Trevor Koot, CEO of the BC Real Estate Association, said the reason for the new regulation was quite simple from the government’s perspective. 

“During a heated market, there was a tremendous amount of pressure on everybody involved in a real estate transaction—buyers, sellers, realtors, licensees, other stakeholders like inspectors and appraisers – and what the intent was . . . the (housing) minister was trying to give the gift of time. The intent was to give the opportunity for the buyer to have some space to breathe after they got the accepted offer to make sure that they made the right decision,” said Koot.

He said the impact on the industry is not known yet. 

“Our team at BCREA is going to go out to the membership through survey later this spring and into the summer… and we’re going to be able to go back to the regulator and to the ministry of finance and say this is the impact, this is how it’s being used, and these are the areas we should keep our eye on collectively,” said Koot.

 

“It was a day late and a dollar short. The market had changed by the time the rescission period came in.”

– Elton Ash, EVP, Re/Max Canada

 

Elton Ash, executive vice-president, Re/Max Canada, said the impact of this new rule on the real estate market in the province is hard to judge right now.

“We’ve not heard anything directly about it affecting pricing or timing on sales, and it’s probably because the market changed.
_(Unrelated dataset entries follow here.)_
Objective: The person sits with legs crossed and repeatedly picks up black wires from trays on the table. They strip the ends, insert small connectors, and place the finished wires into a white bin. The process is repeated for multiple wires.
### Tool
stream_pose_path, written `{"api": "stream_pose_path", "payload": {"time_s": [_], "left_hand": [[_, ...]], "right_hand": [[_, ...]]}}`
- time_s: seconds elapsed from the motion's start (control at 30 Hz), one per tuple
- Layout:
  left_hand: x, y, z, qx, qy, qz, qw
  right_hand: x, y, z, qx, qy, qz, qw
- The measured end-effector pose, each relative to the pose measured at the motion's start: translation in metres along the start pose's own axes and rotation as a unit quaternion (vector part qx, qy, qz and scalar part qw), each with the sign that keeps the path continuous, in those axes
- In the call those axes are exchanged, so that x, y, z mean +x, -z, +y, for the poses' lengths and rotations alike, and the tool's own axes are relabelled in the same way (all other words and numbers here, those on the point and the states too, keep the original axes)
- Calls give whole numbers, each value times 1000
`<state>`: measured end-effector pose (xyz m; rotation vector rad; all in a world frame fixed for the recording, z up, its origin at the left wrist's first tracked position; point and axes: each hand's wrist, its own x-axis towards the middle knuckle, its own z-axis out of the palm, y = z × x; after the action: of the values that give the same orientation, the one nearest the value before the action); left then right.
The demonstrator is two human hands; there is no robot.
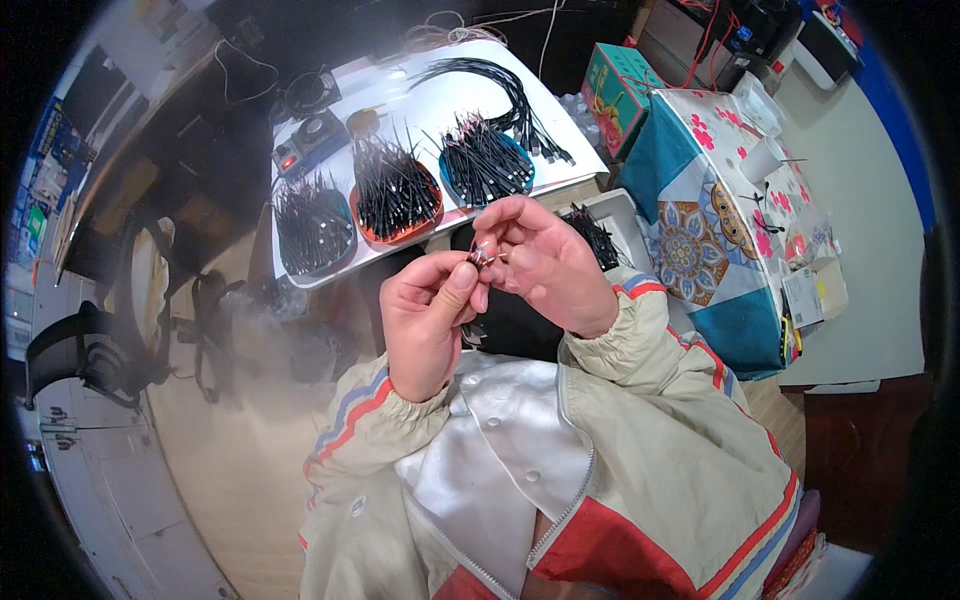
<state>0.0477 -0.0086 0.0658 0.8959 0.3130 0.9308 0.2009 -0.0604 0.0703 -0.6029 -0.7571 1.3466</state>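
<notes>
Close in front of my chest, both hands meet over a small bunch of thin wire ends (482, 257), with red, black and bare silvery bits showing. My left hand (425, 310) is closed, thumb pressed on the index finger, gripping the bunch from the left. From the right, my right hand (560, 270) pinches at the same wire ends between thumb and fingers, its palm partly turned up. Just beyond are black cables (397, 190) heaped in an orange-red bowl (402, 236), and more black cables (485, 160) in a blue bowl (527, 178).
On the white table (385, 80) lie a long cable bundle (515, 95), another cable heap (313, 225) and a grey box with a red-lit switch (310, 145). A white bin (628, 225) holds black cables. Right stands a cloth-covered table (690, 235); a black chair (85, 345) is left.
</notes>
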Motion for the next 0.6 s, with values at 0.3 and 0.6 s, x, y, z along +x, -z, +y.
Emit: {"api": "stream_pose_path", "payload": {"time_s": [0.3,0.6], "left_hand": [[3,-1,3,7,82,-32,996],[7,1,-2,26,100,-28,994]], "right_hand": [[1,12,-1,48,-75,-37,995],[5,20,4,53,-109,-31,992]]}}
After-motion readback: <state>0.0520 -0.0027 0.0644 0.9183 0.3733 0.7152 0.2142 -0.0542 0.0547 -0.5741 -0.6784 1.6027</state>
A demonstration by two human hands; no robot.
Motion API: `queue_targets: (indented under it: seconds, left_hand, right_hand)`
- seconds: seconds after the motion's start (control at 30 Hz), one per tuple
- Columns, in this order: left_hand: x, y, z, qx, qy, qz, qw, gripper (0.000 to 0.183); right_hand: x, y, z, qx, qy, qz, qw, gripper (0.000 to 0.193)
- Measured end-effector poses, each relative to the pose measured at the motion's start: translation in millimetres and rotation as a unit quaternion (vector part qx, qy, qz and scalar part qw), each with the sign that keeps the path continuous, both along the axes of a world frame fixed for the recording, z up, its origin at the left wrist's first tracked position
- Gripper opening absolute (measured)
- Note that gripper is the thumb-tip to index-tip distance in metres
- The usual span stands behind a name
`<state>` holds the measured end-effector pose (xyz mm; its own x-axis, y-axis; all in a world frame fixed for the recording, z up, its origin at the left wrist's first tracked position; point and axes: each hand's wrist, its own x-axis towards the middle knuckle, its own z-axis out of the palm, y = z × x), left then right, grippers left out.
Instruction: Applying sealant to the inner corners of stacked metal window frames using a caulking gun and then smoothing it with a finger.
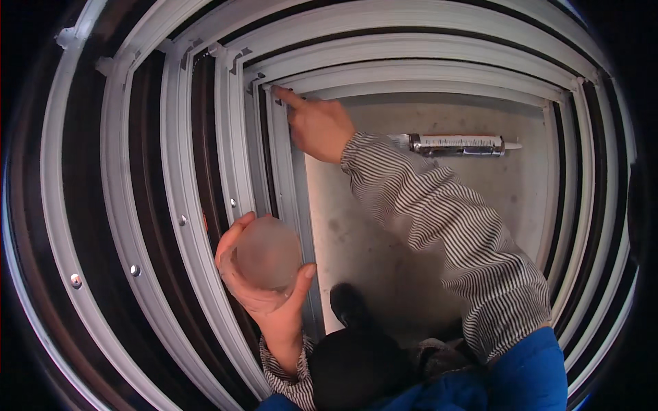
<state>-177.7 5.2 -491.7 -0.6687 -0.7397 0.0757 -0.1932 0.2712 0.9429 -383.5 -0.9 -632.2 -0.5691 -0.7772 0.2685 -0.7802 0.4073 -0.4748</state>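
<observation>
Innermost frame (pixel 411 87): pale, grooved, straight bars; the landmark for this listing.
Left hand (pixel 273 303): fingers and thumb curved round a cup (pixel 269 253), closed on it. Cup: round, translucent, frosted, over the frame's left bar.
Right hand (pixel 322 127): forefinger extended to the frame's far left corner, other fingers folded; whether they grip anything, I cannot tell.
Sleeve (pixel 439 198): striped cloth, rumpled, reaching across the frame's opening.
Cartridge tool (pixel 458 144): cylindrical, shiny, pale nozzle; within the frame's outline, on mottled grey floor (pixel 370 233).
</observation>
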Motion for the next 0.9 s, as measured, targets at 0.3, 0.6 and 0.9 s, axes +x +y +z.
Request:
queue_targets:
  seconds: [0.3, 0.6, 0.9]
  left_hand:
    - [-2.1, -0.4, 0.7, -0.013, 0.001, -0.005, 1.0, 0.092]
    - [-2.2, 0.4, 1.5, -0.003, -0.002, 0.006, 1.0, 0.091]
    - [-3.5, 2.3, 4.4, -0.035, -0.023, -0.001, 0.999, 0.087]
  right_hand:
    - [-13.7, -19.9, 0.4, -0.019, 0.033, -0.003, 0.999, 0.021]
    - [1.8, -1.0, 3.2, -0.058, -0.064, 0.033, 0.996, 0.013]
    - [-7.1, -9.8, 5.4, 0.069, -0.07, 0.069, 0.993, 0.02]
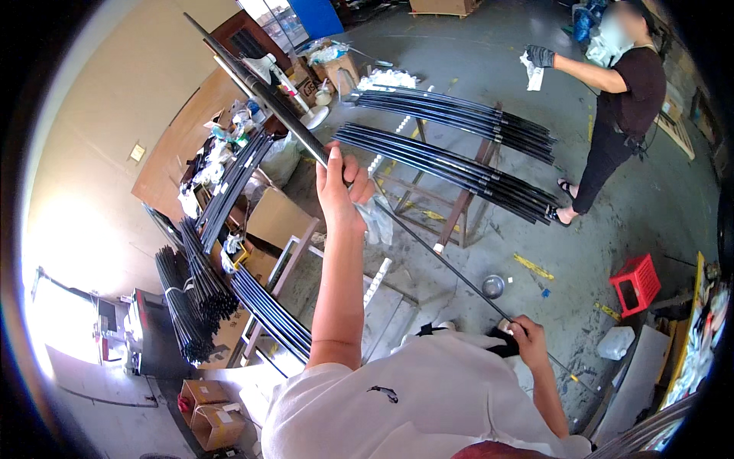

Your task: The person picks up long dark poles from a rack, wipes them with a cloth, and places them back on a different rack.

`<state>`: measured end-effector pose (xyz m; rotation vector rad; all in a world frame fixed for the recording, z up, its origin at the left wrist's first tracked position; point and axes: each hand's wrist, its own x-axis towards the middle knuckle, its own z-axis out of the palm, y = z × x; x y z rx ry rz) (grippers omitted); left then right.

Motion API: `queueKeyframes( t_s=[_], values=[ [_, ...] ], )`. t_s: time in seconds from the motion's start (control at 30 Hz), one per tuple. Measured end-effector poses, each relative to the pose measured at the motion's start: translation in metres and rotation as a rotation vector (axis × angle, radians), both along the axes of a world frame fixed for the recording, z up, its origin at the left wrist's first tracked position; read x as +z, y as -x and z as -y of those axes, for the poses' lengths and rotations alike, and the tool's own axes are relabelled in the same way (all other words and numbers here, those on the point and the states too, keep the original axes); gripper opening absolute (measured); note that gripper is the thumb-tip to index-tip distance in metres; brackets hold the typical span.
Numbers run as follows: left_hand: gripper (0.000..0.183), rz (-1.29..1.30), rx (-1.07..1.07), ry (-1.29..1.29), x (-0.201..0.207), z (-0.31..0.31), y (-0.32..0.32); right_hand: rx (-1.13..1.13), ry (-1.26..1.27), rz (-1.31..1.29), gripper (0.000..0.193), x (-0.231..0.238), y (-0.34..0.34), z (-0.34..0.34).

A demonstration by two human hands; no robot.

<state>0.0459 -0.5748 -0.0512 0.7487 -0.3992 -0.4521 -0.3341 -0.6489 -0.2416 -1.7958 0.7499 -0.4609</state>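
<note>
My left hand [340,187] is raised in front of me, fingers wrapped round a thick black tube [287,115] that slants up to the far left. A crumpled piece of clear plastic [375,222] hangs at that palm. From beside the left hand a thin black rod [451,268] runs down to the right. My right hand [527,336], low and close to my body, is closed on this thin rod, whose end sticks out past the fingers. Whether the rod goes inside the tube is hidden by the left hand and plastic.
Black tubes [443,164] lie in rows across a metal stand [463,218]. More bundled tubes [183,306] stand at left. A red plastic crate [636,284] and a metal bowl [493,287] are on the floor. Another person [623,99], wearing a dark glove, holds something white at far right.
</note>
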Motion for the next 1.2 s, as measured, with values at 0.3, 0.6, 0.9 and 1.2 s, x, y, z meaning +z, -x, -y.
queueKeyframes(
  t_s=[0.3, 0.6, 0.9, 1.2],
  values=[
    [0.014, -0.095, 0.069, -0.08, -0.038, -0.011, -0.017, 0.055, -0.211, -0.157, 0.018, 0.045, 0.007, -0.023],
    [0.013, -0.138, 0.036, -0.121, -0.056, -0.016, -0.026, 0.028, -0.168, -0.199, 0.02, 0.079, -0.008, -0.046],
    [0.014, -0.356, -0.34, 0.086, -0.073, 0.014, 0.099, -0.008, -0.062, -0.146, 0.021, 0.109, -0.093, -0.047],
    [0.008, -0.295, -0.211, 0.059, -0.056, 0.028, 0.017, 0.104, -0.243, -0.331, 0.018, 0.096, 0.009, -0.036]
  ],
)
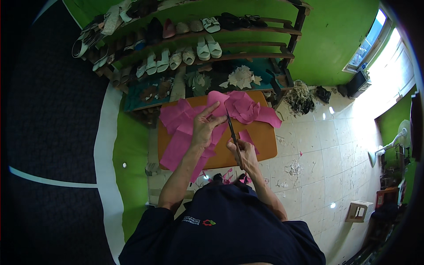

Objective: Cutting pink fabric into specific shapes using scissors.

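Note:
My left hand [205, 126] pinches a rounded pink sheet piece [216, 98] between thumb and fingers, holding it up over the low orange-brown table [267, 145]. In my right hand [245, 152] is a pair of dark scissors [233, 131], fingers wrapped round the handles. The blades point away from me, their tips at the lower right edge of the pink piece. More pink sheets [179, 143] lie spread under and left of my left hand. A pile of cut pink pieces [244, 108] rests at the table's far side, and a narrow pink strip [246, 137] lies beside my right hand.
A wooden rack [260, 56] with several rows of sandals and shoes stands beyond the table. Pale cut pieces [242, 77] lie on its lower shelf. Scraps [293, 168] litter the tiled floor at right. A stool [359, 212] and a white fan [403, 130] stand farther right.

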Demonstrator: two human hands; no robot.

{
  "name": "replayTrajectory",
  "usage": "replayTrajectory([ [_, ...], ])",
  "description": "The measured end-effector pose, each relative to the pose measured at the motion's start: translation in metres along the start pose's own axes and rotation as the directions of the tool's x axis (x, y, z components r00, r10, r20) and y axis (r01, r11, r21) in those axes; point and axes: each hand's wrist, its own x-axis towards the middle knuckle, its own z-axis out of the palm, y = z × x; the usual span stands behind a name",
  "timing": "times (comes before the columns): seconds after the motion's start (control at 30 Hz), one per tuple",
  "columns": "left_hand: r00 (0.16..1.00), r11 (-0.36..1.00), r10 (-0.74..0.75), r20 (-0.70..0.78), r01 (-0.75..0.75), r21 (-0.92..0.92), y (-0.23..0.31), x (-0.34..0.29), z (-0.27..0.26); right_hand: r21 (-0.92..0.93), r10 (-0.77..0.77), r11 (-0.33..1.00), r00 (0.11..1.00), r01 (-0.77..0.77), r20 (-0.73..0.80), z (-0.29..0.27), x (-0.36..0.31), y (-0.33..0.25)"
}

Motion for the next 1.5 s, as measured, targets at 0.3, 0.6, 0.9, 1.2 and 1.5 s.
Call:
replayTrajectory([
  [0.3, 0.994, 0.997, -0.023, 0.108, 0.014, 0.079, 0.012, -0.005, 0.002, 0.047, 0.023, 0.999, 1.0, -0.023, 0.0, 0.0, 0.006, -0.007],
  [0.6, 0.985, 0.996, -0.054, 0.161, 0.042, 0.077, 0.02, 0.001, -0.001, -0.019, 0.029, 0.999, 0.999, -0.028, 0.032, -0.009, 0.008, -0.004],
  [0.9, 0.958, 0.99, -0.113, 0.263, 0.086, 0.111, 0.031, 0.01, -0.009, -0.071, 0.038, 0.997, 0.998, -0.034, 0.048, -0.016, 0.006, -0.016],
  [1.2, 0.938, 0.984, -0.145, 0.315, 0.102, 0.147, 0.034, 0.016, -0.018, -0.094, 0.043, 0.995, 0.997, -0.037, 0.063, -0.02, 0.008, -0.013],
  [1.5, 0.929, 0.979, -0.163, 0.333, 0.109, 0.174, 0.024, 0.025, -0.028, -0.122, 0.033, 0.992, 0.997, -0.025, 0.066, -0.028, 0.01, -0.011],
])
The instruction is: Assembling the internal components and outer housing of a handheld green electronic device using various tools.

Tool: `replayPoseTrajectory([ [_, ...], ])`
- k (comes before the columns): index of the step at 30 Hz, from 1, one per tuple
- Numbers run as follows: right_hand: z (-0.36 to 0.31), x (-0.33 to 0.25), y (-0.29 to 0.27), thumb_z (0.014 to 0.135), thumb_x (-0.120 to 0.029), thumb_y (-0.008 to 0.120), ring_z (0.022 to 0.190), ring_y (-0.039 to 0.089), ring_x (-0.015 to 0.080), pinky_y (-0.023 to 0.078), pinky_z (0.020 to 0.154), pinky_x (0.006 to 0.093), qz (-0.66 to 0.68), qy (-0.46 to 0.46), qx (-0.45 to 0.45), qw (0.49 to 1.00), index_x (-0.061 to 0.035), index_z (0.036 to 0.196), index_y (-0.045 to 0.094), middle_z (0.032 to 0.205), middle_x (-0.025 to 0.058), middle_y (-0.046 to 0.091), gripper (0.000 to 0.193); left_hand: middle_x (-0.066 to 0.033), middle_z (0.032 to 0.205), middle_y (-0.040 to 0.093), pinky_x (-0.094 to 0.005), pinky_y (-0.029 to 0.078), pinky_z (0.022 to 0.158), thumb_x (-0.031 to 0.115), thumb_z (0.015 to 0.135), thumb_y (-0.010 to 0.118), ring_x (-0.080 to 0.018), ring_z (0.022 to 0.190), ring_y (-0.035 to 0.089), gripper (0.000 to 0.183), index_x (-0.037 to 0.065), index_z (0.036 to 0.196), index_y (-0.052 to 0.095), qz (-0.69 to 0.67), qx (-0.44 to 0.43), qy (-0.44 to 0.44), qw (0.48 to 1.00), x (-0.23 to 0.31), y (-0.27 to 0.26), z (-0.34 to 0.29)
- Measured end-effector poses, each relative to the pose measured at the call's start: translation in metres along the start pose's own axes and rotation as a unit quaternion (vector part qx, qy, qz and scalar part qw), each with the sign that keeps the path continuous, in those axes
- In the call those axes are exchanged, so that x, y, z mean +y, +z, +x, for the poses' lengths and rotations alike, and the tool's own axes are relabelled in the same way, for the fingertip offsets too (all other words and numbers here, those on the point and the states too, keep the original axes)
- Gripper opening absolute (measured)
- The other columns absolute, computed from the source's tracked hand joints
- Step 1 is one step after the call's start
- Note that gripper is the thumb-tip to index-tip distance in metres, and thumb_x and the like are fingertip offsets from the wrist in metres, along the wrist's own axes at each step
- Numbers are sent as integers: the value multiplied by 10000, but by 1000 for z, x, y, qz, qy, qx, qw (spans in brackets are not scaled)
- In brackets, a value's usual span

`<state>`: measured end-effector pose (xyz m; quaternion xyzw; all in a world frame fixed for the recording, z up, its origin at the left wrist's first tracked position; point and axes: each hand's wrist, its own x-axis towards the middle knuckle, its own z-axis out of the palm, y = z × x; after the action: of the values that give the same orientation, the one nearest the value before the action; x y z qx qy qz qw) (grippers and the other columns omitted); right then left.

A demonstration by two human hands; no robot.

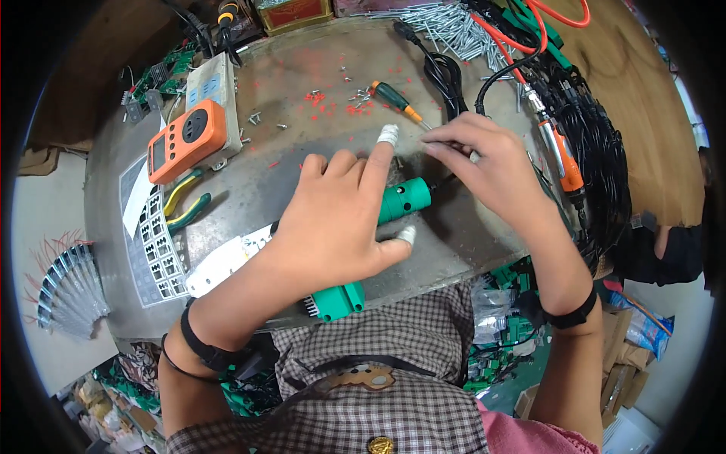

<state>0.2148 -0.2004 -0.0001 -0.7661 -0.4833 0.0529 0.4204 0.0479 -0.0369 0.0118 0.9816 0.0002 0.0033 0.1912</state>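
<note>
My left hand [336, 208] lies palm down over a green cylindrical housing [404, 200], its index finger and thumb stretched apart. White tape wraps both of those fingertips. My right hand [488, 155] is closed in a pinch beyond the housing's right end; whatever sits between its fingertips is too small to make out. The tip of a screwdriver [395, 100] with a green and orange handle lies close to those fingertips. Below my left wrist is another green plastic part [337, 301] with a row of pins. A white piece [227, 263] shows beside my left forearm.
An orange power meter [187, 141] leans on a power strip [213, 87] at left, near pliers [185, 200] and a label sheet [155, 253]. Loose screws [454, 30] heap at the back. Black cables [597, 151] and an orange electric screwdriver [566, 163] line the right edge.
</note>
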Motion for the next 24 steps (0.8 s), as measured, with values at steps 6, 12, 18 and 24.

It was a day late and a dollar short. The market had changed by the time the rescission period came in, and we weren’t seeing the multiple offers; we weren’t seeing that kind of activity,” said Ash.

“Having said that, though, we are starting to see that again depending on the market and the price range. The real estate industry is working well with it. The disclosure forms are all there. There’s been a lot of education within the industry around the use of it. There isn’t a lot of lack of awareness of it. It’s just there. It’s been a non-event really outside the digital paperwork that’s required.”

Ash said the ‘cooling off’ period was brought in with good intentions given the nature of the market as it was a year ago with multiple offers. Buyers were feeling a sense of stress because they were making non-conditional offers. 

“The jury’s out on it at this point in time,” he said.

The B.C. Financial Services Authority brought the new homebuyer protection period legislation in on Jan. 3, creating a mandatory three-business-day period to give homebuyers more time to secure financing or arrange home inspections. 

The extra time is intended to help buyers fully consider whether a purchase is right for them under any market conditions, including rising interest rates and high-pressure sales.